The table below summarizes the results.
The table below summarizes the results.

Revision as of 18:49, 13 March 2014

Ryan Meganck, Adam Sajdak, Stephen Wu. Predicting Human Performance Using ISETBIO.

Introduction

Motivating Examples

Modern displays have benefited heavily from the technological advances surrounding the manufacture and design of transistors. Display designers have been able to package an increasing number of transistors in a given display to yield stunningly detailed images while also improving the energy efficiency of the displays. In a vacuum, the goal of these display designers would be to strive for an infinite number of pixels in a display, but in all pipelines, there is a bottleneck for performance. In this case, the pipeline consists not only of display, but the observer watching the display. The observer is limited by non-idealities in the eye as well as the image processing portion of the brain.

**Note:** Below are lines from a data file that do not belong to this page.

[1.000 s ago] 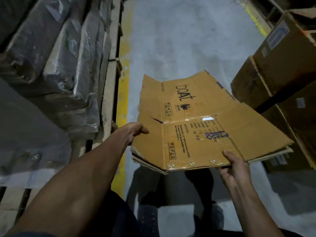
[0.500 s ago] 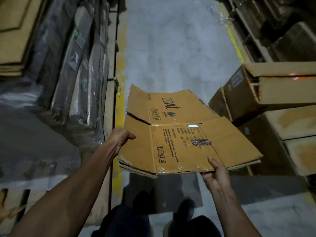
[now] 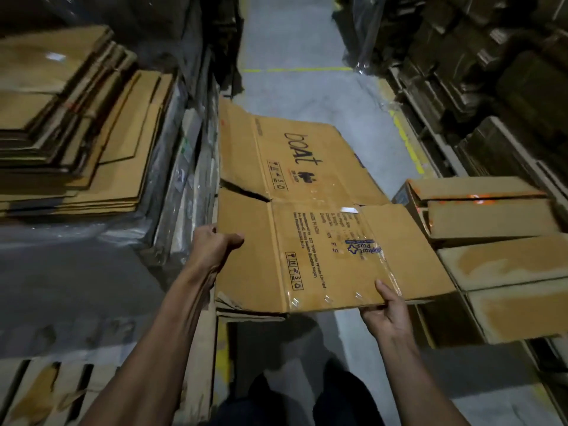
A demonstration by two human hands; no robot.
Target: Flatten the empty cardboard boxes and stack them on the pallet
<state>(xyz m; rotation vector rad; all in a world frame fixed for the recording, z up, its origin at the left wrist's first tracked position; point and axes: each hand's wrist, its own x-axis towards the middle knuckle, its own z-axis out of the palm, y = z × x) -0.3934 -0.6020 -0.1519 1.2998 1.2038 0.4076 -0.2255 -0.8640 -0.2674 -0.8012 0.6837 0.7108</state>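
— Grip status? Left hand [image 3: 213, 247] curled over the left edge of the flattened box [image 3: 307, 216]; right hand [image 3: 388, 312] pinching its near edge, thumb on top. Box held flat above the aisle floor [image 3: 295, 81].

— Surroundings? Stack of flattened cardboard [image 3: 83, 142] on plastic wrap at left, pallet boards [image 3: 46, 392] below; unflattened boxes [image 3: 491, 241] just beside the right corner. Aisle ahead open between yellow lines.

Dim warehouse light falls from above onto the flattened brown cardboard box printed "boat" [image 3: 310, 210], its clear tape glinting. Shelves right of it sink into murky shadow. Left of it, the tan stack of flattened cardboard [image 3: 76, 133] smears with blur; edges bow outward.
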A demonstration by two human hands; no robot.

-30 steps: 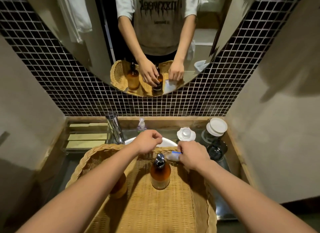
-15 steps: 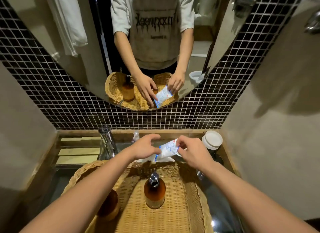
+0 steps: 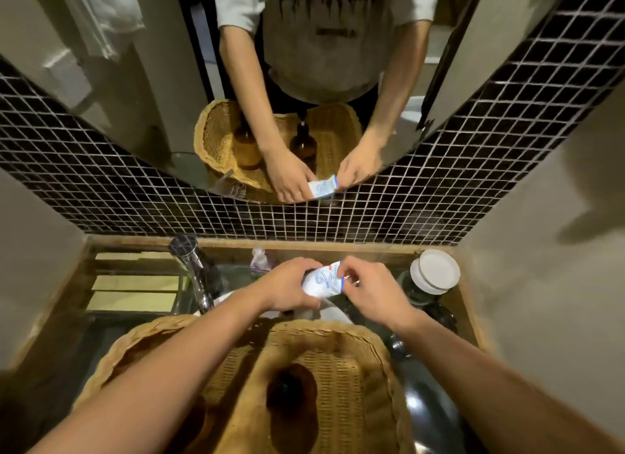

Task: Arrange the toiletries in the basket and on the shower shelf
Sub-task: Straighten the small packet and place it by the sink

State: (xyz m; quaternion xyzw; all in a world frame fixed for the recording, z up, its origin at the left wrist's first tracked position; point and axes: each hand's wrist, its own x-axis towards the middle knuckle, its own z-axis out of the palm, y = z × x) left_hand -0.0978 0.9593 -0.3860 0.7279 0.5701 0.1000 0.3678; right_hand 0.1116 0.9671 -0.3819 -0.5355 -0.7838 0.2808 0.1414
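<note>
1. Wicker basket (image 3: 355,345) nearest, on table w/ sink; amber pump bottle (image 3: 291,391) upright inside, 2nd amber bottle (image 3: 199,416) mostly hidden under L forearm.
2. Past basket's far rim, both hands hold white-blue packet (image 3: 323,281) in the air over the sink. Vs 0.5 s ago: hands closer together, packet more bunched.
3. Left hand (image 3: 287,286): grip clamped round packet's L end. Right hand (image 3: 375,289): fingertips pinch its R edge.
4. Farther: faucet (image 3: 194,267), small clear bottle (image 3: 259,261), white-lidded jar (image 3: 434,272).
5. Mirror (image 3: 152,98) above tile wall reflects all this.
</note>
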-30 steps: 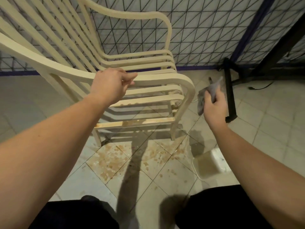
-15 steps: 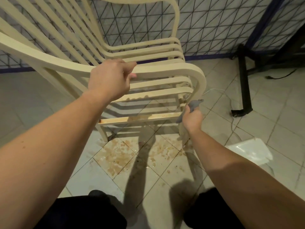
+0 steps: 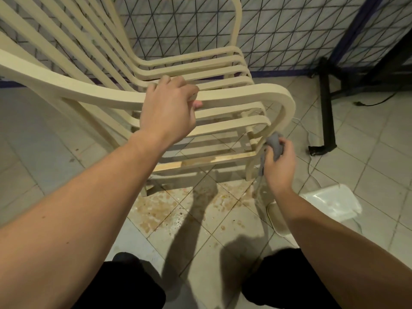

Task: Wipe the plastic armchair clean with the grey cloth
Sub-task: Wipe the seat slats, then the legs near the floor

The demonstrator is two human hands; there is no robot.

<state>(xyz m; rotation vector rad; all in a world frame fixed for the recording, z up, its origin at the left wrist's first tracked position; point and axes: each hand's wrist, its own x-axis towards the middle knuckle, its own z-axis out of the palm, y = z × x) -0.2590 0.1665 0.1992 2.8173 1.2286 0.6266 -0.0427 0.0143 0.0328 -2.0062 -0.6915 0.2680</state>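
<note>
This looks like a back room or yard at a home, not a tidy living room. The floor (image 3: 66, 139) has pale square tiles with brown dirty spots (image 3: 156, 210). A wire fence (image 3: 289, 30) stands behind, and a black cord (image 3: 374, 103) lies loose.

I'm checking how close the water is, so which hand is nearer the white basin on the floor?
Right. The right hand, holding the grey cloth at the armchair's front leg, is just up-left of the white basin. The left hand grips the armrest, farther away.
</note>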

At very low display resolutions, it is expected that a human observer would be able to notice an increase resolution or pixel count. In this case, the display resolution is the limiting factor in the pipeline. Conversely at high resolutions, there is a point where the resolution of the display is no longer the limiting factor and the human observer can no longer resolve higher resolutions. A more realistic goal for display designers is therefore to build a display that shifts the bottleneck to the observer.

The purpose of this project is to determine the critical point for display performance in the visual pipeline. In other words, to find the critical resolution at various viewing distances where the observer is no longer able to discern two different images.

For practicality, three different use-cases were simulated throughout the course of the project. Given the different viewing distances, it follows that each application would have a different critical PPI.

  • Tablet - 0.5m viewing distance
  • Monitor - 1.0m viewing distance
  • Television - 2.0m viewing distance

A preliminary market study Template:Ref was done to find typical PPI values for different applications. Histograms of the results are shown below. These graphs will be referenced later when analyzing the results of the experiments. It is important to note that tablet PPI's are centered around 200, desktop monitors around 100, and televisions around 50. This goes to show that viewing distance plays a large role in the practical PPI of a commercial display.

PPI Values for Tablets Released After 2012 PPI Values for Desktop Monitors PPI Values for Modern Televisions

Vernier Acuity

The metric used in this project for predicting an observer's ability to resolve an image is Vernier Acuity. This metric describes an observer's ability to discern the alignment of two line segments. The two images below are examples of the two scenes used throughout the project. As labeled, the first scene is an aligned line segment and the second is misaligned. As the display resolution is increased, it becomes more difficult to discern if the segment is aligned when the misalignment stays at one pixel. In our tests, the observer was shown 1,000 images per simulation (500 aligned, 500 misaligned) and the computer algorithm would attempted to classify them as aligned or misaligned. A 75% classification accuracy indicated that the human visual system was not the limiting factor in the visual pipeline for the given set of parameters.

Aligned Scene
Misaligned Scene

Image Pipeline Noise Sources

In order to simulate the effect of the human visual system on the visual pipeline, several physical non-idealities and noise sources are added. These noise sources make it much more difficult for the computer algorithm (and the human brain) to accurately classify the images.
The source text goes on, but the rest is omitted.